Raw Scores x-x̄ (x-x̄)²
----------------------------- 7 -6 36 8 -5 25
10 -3 9
14 1 1
26 13 169
-----------------------------
65 0 240
-----------------------------

From the raw scores we know that : $$ n=5 $$ and ∴ the mean, $$ x̄ = \frac{\sum}{n} = \frac{65}{5} = 13 $$

I then proceeded to complete the table above filling in $$ x-x̄ $$ & $$ (x-x̄ )² $$

I am now required to calculate the standard deviation & have the following eqation.

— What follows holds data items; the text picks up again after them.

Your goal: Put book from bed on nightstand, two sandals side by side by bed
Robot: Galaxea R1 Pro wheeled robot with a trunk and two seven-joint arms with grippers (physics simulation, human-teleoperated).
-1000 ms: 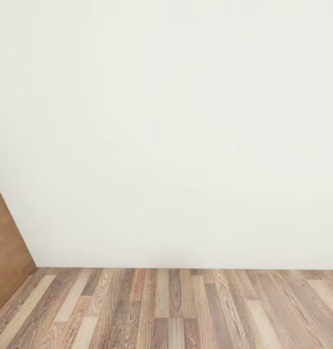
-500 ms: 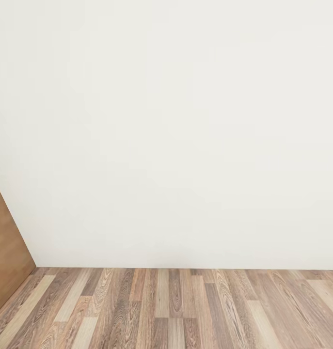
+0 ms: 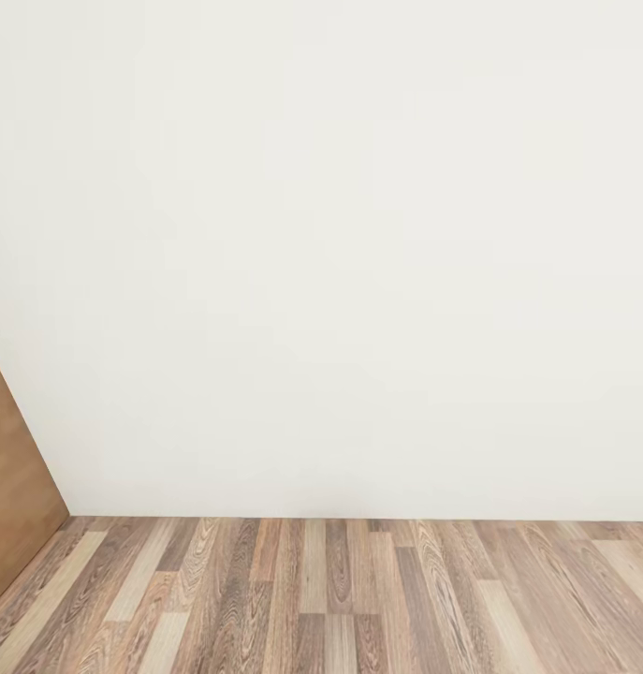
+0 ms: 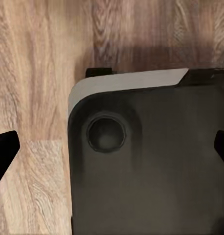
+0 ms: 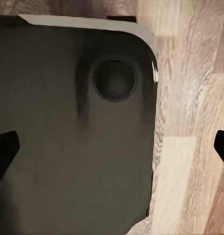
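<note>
It faces a bare white wall (image 3: pixel 340 253) across plank floor (image 3: pixel 340 599), with a brown panel (image 3: pixel 12 477) at the left edge. Each wrist camera looks down on the dark base (image 4: pixel 151 166), and the left gripper (image 4: pixel 112 152) and right gripper (image 5: pixel 112 149) stand wide apart, holding nothing. I can't tell where the book, bed or sandals lie from here. The risk, I'd say, is driving on and bumping the wall, or turning the wrong way.

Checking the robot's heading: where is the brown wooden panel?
In the head view, the brown wooden panel stands at far left, meeting the white wall and plank floor.
</note>
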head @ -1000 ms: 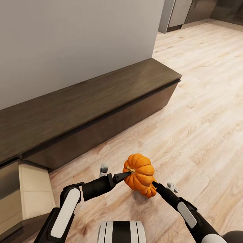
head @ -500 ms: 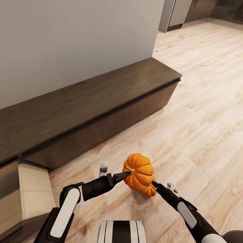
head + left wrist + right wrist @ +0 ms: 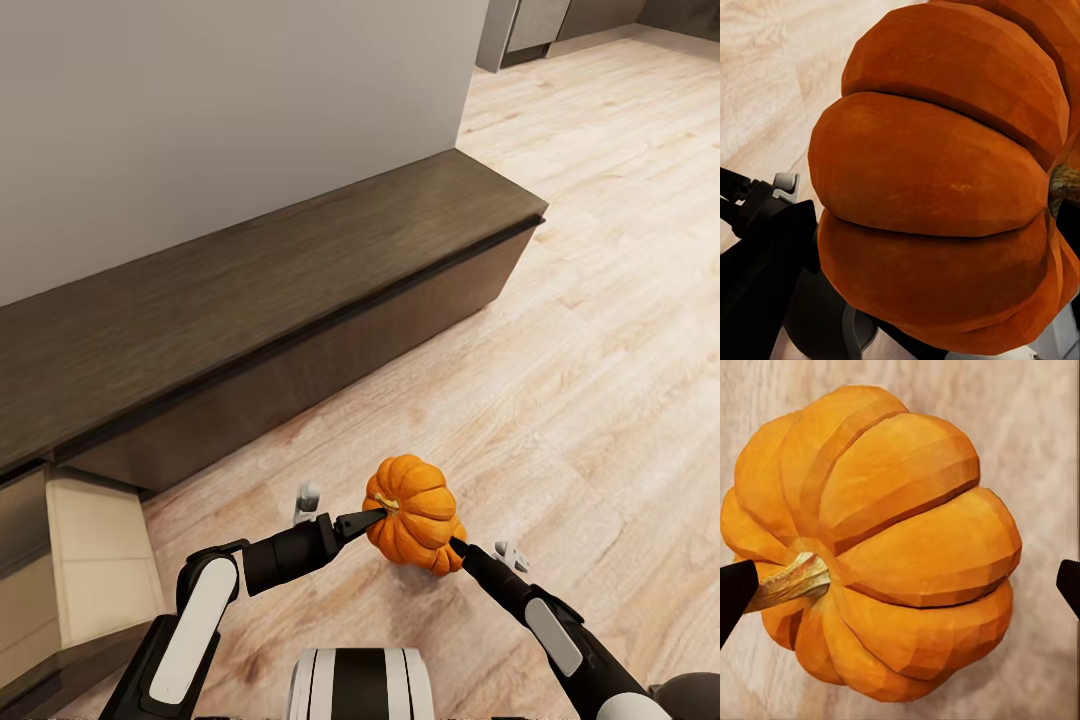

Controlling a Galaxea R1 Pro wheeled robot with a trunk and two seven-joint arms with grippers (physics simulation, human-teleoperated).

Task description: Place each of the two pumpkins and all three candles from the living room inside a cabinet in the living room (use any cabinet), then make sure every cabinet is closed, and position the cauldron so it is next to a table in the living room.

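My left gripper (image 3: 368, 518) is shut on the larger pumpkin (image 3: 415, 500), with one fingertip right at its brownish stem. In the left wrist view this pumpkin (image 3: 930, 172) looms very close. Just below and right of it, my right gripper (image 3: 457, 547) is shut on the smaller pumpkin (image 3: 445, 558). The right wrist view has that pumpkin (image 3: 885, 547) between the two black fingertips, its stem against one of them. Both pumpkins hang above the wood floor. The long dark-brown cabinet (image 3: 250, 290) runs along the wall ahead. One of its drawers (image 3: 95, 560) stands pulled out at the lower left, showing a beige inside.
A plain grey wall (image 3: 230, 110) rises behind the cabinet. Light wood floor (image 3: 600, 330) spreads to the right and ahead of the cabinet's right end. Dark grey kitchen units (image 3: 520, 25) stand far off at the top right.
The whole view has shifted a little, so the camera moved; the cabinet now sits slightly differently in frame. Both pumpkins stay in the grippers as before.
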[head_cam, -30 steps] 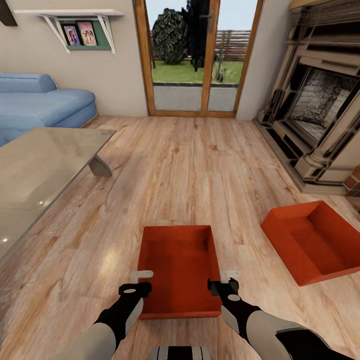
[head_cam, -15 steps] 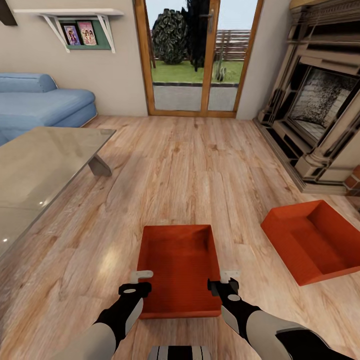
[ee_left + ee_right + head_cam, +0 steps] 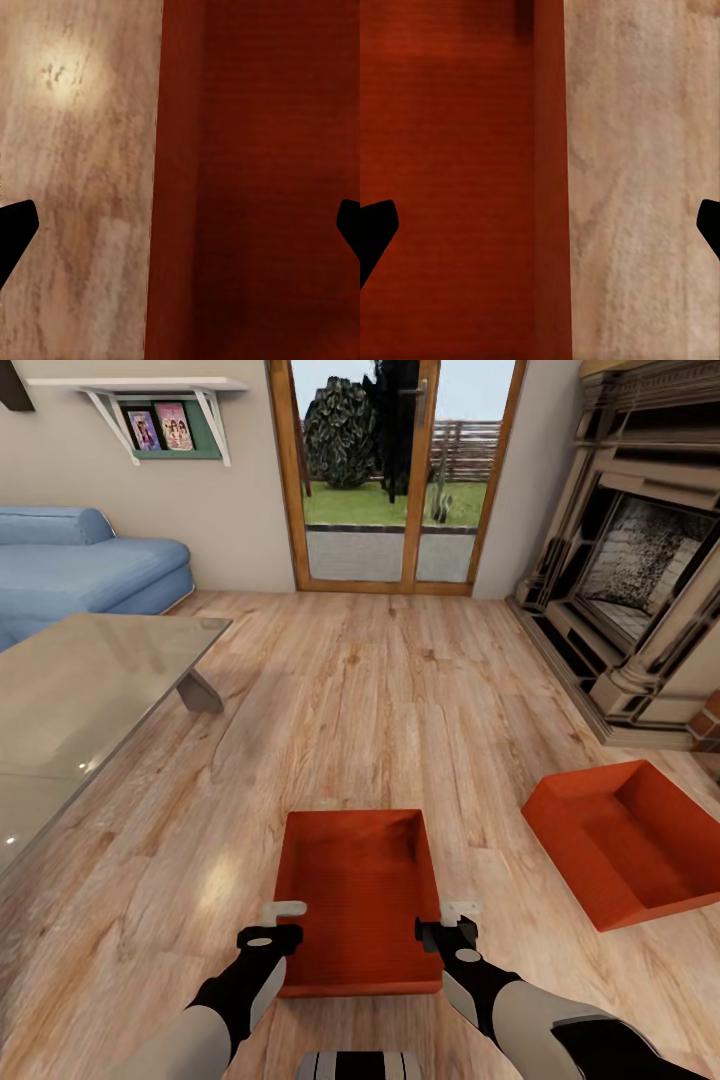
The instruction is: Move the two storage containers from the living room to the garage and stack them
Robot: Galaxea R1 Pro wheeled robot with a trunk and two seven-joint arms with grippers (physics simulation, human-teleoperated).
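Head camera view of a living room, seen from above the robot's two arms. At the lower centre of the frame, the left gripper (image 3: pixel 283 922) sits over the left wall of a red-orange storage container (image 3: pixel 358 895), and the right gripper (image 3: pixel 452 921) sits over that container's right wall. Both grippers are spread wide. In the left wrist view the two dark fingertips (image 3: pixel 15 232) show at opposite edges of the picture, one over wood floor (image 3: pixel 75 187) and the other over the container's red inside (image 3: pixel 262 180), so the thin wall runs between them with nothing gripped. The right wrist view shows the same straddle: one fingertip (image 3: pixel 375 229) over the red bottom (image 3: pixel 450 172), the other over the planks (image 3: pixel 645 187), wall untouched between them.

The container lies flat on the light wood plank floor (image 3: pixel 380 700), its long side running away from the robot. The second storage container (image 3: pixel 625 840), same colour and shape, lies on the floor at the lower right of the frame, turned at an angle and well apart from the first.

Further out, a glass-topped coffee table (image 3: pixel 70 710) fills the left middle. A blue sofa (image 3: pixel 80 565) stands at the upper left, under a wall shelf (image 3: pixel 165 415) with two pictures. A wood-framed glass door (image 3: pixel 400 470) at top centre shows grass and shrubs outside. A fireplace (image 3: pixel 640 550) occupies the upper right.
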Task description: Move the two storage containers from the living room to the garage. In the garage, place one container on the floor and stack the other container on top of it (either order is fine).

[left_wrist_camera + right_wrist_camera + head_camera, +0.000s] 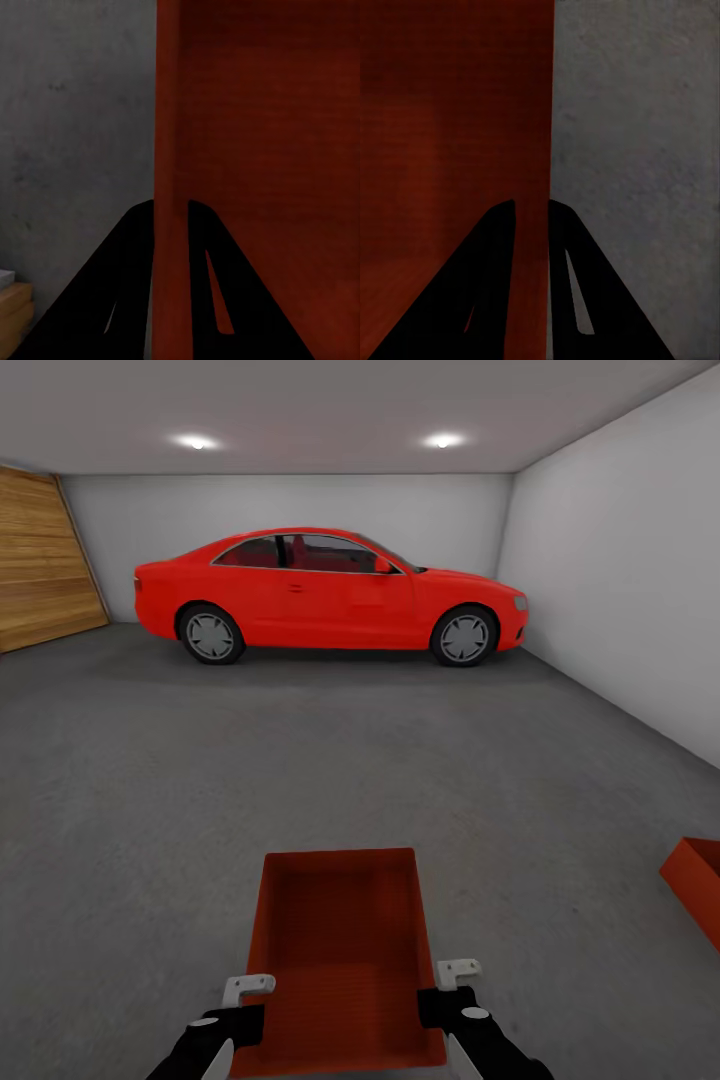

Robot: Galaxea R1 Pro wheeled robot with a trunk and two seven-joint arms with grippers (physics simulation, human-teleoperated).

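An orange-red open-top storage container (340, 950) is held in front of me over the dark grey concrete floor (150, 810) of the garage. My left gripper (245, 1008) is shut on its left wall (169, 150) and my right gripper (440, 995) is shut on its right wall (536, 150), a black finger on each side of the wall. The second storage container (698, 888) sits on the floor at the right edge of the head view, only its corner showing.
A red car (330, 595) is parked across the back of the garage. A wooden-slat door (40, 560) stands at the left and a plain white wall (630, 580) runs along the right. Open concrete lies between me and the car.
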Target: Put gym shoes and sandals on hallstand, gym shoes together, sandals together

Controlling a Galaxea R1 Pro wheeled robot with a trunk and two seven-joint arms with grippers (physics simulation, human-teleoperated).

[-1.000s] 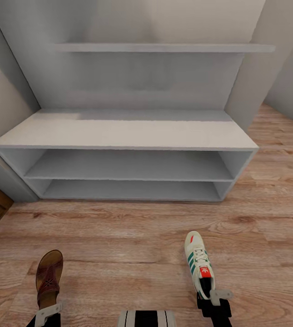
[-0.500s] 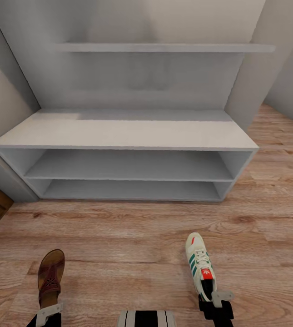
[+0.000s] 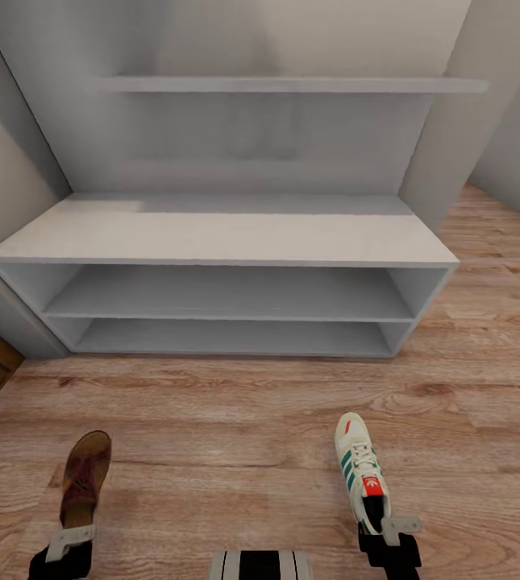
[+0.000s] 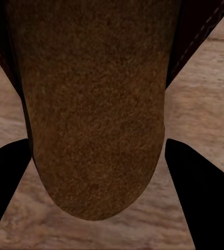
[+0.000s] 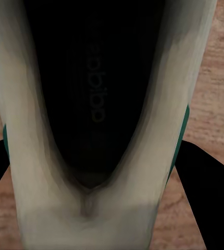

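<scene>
Now left end effector [image 3: 70, 541] clamped on sandal [image 3: 82, 478], right end effector [image 3: 388, 528] clamped on gym shoe [image 3: 361, 473], before hallstand [image 3: 219, 234]

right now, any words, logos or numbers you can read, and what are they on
Dark lettering on the gym shoe's insole in the right wrist view: too blurred to read.
White mark on the red tongue tab of the gym shoe in the head view: too small to read.
Sandal, hallstand: no text.

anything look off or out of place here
Nothing damaged or spilled. The rack has no shoes on it; the left gripper holds one sandal by its heel and the right gripper one gym shoe, both toes pointing at the rack.
</scene>
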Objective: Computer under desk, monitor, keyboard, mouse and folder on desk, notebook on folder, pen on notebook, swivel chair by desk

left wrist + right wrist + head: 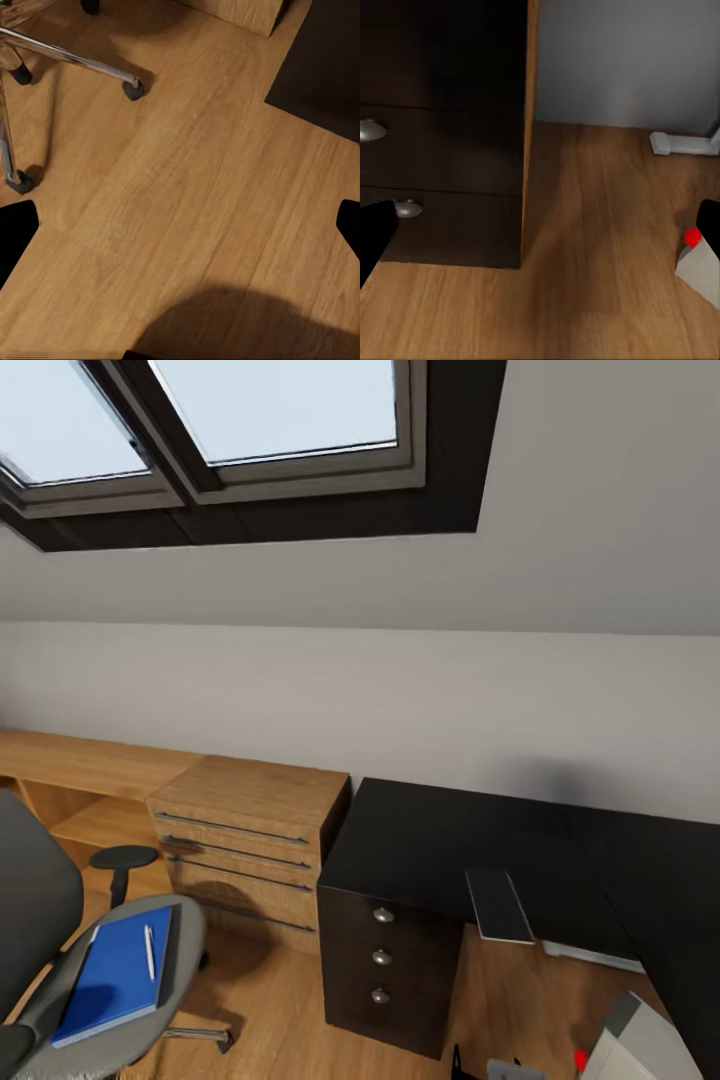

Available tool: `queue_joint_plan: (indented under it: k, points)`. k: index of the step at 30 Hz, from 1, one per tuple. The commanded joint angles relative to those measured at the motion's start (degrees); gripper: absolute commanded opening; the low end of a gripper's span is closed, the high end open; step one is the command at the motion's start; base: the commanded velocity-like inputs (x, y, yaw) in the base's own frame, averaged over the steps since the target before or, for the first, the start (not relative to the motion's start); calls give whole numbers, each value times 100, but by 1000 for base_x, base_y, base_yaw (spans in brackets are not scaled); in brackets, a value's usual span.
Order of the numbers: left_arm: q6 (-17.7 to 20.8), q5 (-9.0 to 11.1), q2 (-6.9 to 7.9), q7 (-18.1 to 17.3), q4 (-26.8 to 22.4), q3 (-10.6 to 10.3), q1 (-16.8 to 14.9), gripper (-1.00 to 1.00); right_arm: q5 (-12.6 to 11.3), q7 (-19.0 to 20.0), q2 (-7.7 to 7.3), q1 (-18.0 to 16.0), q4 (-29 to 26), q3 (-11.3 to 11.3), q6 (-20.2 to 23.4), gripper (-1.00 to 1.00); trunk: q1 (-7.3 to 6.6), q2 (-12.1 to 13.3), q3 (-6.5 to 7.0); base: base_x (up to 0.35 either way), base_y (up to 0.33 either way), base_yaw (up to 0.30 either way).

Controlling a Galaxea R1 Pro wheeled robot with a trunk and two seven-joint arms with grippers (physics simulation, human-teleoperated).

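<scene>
The blue folder (115,972) on the swivel chair (60,970) looked thin and slippery, so I'd pinch its near edge; both grippers were spread, holding nothing.

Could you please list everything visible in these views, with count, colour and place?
Skylight: one, dark-framed, in sloped wall.
Desk: one, black top, drawer unit beneath.
Knobs: three, silver, on drawer fronts.
Keyboard: one, black, on desk edge.
Computer: one, light grey, on floor.
Wooden drawer chest: one, beside desk.
Swivel chair: one, grey, left.
Folder: one, blue, on chair seat.
Pen: one, whitish, on folder.
Left fingers: black, apart, above floor.
Right fingers: black, apart, near drawers.
</scene>
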Motion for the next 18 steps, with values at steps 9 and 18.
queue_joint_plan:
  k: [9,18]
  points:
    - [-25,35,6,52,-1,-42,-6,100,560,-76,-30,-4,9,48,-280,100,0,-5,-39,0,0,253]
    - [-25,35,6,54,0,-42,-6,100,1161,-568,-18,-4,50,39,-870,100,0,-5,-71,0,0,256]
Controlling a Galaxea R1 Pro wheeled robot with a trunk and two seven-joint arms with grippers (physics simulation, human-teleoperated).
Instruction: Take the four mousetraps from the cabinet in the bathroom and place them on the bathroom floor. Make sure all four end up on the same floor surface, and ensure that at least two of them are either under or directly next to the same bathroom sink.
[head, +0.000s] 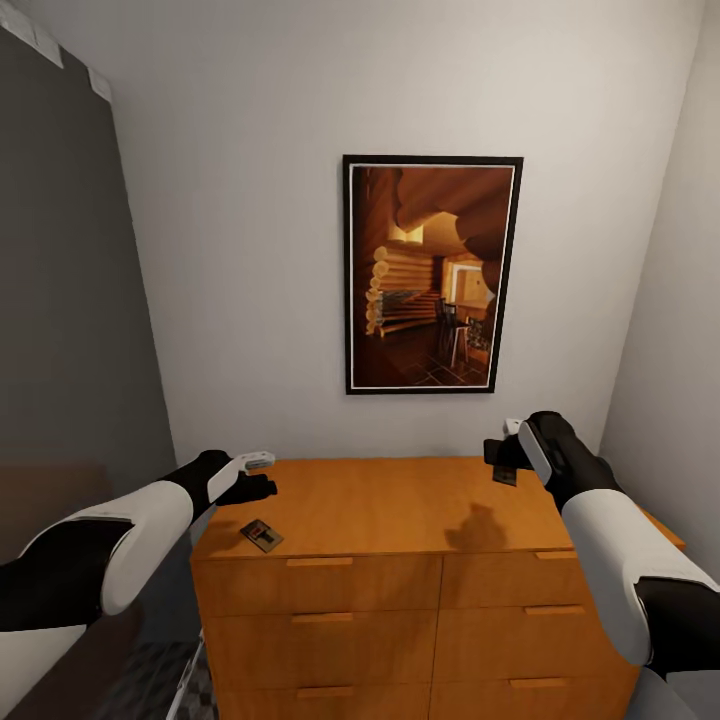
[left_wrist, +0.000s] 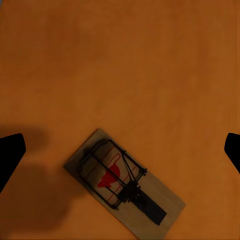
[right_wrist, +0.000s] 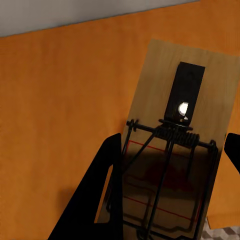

$$ \sigma = \sqrt{\frac{\sum(x_i-\overline{x})^2}{n}} = \sqrt{\frac{240}{5}} = 4 \sqrt{15} $$

However when I submit my data to wolfram and query standard deviatioin it returns the answer$$2\sqrt{15}$$

Maybe this is out of the scope of my learning but being curious I opened the step by step answer and I see that wolfram calculates the standard deviation by

$$ \sigma = \sqrt{\frac{\sum(x_i-\overline{x})^2}{n-1}} $$

My textbook accessible here and another textbook my teacher printed out have the eqation , I find it hard to believe that My teacher and 2 other textbooks can be wrong however Im pretty sure the developers at wolfram couldn't have got it wrong either.

What am I missing?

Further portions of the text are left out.